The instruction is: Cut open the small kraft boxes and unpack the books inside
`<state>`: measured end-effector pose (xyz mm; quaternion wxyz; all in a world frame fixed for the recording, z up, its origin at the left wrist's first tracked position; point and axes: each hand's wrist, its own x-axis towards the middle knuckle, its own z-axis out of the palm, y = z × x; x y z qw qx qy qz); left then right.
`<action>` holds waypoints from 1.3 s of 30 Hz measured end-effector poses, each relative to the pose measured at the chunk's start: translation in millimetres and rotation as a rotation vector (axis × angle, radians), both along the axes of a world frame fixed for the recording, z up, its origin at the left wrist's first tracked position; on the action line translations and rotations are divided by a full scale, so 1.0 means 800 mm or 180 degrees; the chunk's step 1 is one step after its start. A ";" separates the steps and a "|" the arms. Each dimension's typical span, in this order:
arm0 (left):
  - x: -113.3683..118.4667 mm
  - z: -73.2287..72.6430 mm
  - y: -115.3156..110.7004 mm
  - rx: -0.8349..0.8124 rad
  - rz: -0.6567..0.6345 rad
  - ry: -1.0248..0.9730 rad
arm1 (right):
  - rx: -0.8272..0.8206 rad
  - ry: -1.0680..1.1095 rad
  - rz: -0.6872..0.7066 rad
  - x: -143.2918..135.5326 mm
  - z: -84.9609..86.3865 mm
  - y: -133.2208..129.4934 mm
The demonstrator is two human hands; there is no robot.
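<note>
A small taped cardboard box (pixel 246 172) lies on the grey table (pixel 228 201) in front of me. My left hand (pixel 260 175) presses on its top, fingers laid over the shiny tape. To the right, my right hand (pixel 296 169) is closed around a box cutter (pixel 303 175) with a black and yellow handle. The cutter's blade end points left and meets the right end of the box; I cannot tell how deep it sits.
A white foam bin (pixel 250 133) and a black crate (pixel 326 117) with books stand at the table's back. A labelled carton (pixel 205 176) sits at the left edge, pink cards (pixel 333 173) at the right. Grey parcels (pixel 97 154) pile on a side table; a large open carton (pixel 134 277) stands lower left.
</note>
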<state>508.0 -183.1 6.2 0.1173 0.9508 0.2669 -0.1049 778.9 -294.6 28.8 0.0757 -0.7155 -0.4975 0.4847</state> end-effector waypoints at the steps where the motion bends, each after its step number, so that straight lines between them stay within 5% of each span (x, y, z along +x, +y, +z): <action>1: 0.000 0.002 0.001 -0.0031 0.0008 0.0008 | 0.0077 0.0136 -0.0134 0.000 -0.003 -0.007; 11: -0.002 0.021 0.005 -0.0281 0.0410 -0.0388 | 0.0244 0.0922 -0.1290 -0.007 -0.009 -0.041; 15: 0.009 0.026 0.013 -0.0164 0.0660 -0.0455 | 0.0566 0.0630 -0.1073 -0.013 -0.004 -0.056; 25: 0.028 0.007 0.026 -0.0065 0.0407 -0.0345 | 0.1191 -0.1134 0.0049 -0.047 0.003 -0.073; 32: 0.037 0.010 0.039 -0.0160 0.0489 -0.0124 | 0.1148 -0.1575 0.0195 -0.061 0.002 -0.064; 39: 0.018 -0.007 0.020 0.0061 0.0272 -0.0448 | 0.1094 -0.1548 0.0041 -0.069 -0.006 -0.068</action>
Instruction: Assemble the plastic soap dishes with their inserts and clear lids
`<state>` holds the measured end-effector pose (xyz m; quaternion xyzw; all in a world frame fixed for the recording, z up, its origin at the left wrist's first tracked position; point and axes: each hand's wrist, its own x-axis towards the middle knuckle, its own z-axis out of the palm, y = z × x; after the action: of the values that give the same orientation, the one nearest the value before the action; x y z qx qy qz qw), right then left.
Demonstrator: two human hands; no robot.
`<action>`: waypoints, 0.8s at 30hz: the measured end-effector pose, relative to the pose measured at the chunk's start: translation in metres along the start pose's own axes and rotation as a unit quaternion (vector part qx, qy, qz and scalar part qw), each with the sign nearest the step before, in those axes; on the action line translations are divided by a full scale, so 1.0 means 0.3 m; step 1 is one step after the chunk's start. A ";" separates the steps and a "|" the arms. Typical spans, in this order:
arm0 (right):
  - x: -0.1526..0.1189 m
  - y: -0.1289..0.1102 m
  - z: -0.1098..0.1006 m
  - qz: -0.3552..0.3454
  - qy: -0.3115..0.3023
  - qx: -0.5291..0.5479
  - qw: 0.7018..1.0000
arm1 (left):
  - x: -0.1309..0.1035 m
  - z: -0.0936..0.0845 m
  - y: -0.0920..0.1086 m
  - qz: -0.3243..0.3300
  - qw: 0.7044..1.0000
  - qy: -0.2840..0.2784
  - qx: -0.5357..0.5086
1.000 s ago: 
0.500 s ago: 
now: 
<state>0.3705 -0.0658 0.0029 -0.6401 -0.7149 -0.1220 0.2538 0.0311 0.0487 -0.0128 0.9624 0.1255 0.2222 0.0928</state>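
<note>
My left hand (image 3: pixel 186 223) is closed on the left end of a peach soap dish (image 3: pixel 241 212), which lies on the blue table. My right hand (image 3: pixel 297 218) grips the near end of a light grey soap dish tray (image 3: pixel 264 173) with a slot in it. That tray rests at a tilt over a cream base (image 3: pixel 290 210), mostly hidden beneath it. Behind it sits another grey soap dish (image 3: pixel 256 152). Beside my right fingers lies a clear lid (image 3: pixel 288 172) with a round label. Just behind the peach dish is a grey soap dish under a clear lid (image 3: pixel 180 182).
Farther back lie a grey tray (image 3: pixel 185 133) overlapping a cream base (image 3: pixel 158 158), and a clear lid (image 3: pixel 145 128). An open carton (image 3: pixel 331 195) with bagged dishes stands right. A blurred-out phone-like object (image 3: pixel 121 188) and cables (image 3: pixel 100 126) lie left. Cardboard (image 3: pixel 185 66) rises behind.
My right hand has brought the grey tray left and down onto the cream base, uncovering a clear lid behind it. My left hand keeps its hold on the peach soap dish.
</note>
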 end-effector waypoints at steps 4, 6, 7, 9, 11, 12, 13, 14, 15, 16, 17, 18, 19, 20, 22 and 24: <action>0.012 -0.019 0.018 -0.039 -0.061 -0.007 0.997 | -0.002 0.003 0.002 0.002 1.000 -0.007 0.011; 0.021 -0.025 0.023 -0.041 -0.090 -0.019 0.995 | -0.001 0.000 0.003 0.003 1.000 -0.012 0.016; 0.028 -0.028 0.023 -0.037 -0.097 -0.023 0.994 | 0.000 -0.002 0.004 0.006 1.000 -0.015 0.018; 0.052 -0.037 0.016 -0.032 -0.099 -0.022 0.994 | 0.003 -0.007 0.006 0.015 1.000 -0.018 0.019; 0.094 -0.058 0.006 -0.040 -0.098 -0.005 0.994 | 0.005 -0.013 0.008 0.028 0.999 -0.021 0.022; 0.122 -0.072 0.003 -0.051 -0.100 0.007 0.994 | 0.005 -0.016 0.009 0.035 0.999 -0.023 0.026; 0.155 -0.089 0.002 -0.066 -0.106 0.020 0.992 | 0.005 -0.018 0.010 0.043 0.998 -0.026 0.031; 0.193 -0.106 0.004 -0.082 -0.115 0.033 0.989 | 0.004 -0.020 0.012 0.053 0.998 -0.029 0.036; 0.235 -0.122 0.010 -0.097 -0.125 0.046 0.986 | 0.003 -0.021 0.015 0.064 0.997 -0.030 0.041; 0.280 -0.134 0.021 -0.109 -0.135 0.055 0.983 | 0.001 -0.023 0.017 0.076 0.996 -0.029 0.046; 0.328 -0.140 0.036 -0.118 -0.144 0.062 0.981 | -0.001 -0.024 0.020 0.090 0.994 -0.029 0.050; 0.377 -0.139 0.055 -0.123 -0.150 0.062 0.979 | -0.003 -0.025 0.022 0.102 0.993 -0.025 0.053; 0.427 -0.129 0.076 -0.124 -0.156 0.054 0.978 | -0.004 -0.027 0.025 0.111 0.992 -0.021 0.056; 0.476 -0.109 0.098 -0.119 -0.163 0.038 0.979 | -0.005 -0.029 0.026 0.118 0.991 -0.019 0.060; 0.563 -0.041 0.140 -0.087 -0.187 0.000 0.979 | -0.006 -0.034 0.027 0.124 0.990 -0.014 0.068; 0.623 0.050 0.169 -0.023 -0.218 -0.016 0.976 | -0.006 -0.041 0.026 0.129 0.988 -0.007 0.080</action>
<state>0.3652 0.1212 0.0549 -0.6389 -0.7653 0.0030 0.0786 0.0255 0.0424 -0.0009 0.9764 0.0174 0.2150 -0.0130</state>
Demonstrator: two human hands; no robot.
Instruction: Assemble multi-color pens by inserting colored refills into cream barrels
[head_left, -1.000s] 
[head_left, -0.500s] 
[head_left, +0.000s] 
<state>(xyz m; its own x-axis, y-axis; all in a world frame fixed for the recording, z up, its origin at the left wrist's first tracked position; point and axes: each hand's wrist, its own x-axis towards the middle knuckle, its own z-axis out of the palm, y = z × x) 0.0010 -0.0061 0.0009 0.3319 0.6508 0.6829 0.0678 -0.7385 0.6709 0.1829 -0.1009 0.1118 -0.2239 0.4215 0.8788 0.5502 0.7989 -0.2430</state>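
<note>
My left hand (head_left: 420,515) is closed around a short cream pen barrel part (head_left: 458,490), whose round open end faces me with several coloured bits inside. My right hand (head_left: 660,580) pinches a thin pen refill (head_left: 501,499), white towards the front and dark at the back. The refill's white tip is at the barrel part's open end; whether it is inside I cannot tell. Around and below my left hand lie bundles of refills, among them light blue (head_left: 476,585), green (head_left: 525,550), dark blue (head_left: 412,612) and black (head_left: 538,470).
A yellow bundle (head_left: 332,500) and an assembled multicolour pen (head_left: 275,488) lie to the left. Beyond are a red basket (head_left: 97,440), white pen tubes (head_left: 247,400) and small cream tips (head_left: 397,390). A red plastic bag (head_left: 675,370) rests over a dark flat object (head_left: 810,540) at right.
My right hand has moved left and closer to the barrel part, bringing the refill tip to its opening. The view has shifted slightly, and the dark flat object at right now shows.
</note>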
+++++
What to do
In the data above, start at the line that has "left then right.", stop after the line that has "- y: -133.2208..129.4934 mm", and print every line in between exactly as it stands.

Completed task
`<state>`: measured end-effector pose (xyz mm; quaternion wxyz; all in a world frame fixed for the recording, z up, its origin at the left wrist's first tracked position; point and axes: each hand's wrist, its own x-axis towards the middle knuckle, its own z-axis out of the palm, y = z × x; x y z qw qx qy qz); left then right.
`<action>` holds waypoints from 1.3 s of 30 Hz measured end-effector poses, each relative to the pose measured at the chunk's start: translation in millimetres and rotation as a rotation vector (axis × angle, radians), both along the axes of a world frame fixed for the recording, z up, its origin at the left wrist's first tracked position; on the action line translations and rotations are divided by a full scale, so 1.0 means 800 mm or 180 degrees; the chunk's step 1 is one step after its start. A ";" separates the steps and a "|" the arms. Each dimension's typical span, in this order:
arm0 (left):
  - x: -113.3683..118.4667 mm
  - z: -73.2287..72.6430 mm
  - y: -115.3156..110.7004 mm
  - rx: -0.8349..0.8124 rad
  - rz: -0.6567..0.6345 rad
  - ry: -1.0248..0.9730 rad
arm1 (right):
  - rx: -0.8272..0.8206 rad
  - ry: -1.0680..1.1095 rad
  - rz: -0.6872..0.7066 rad
  - x: -143.2918..135.5326 mm
  - z: -84.9609..86.3865 mm
  - y: -133.2208..129.4934 mm

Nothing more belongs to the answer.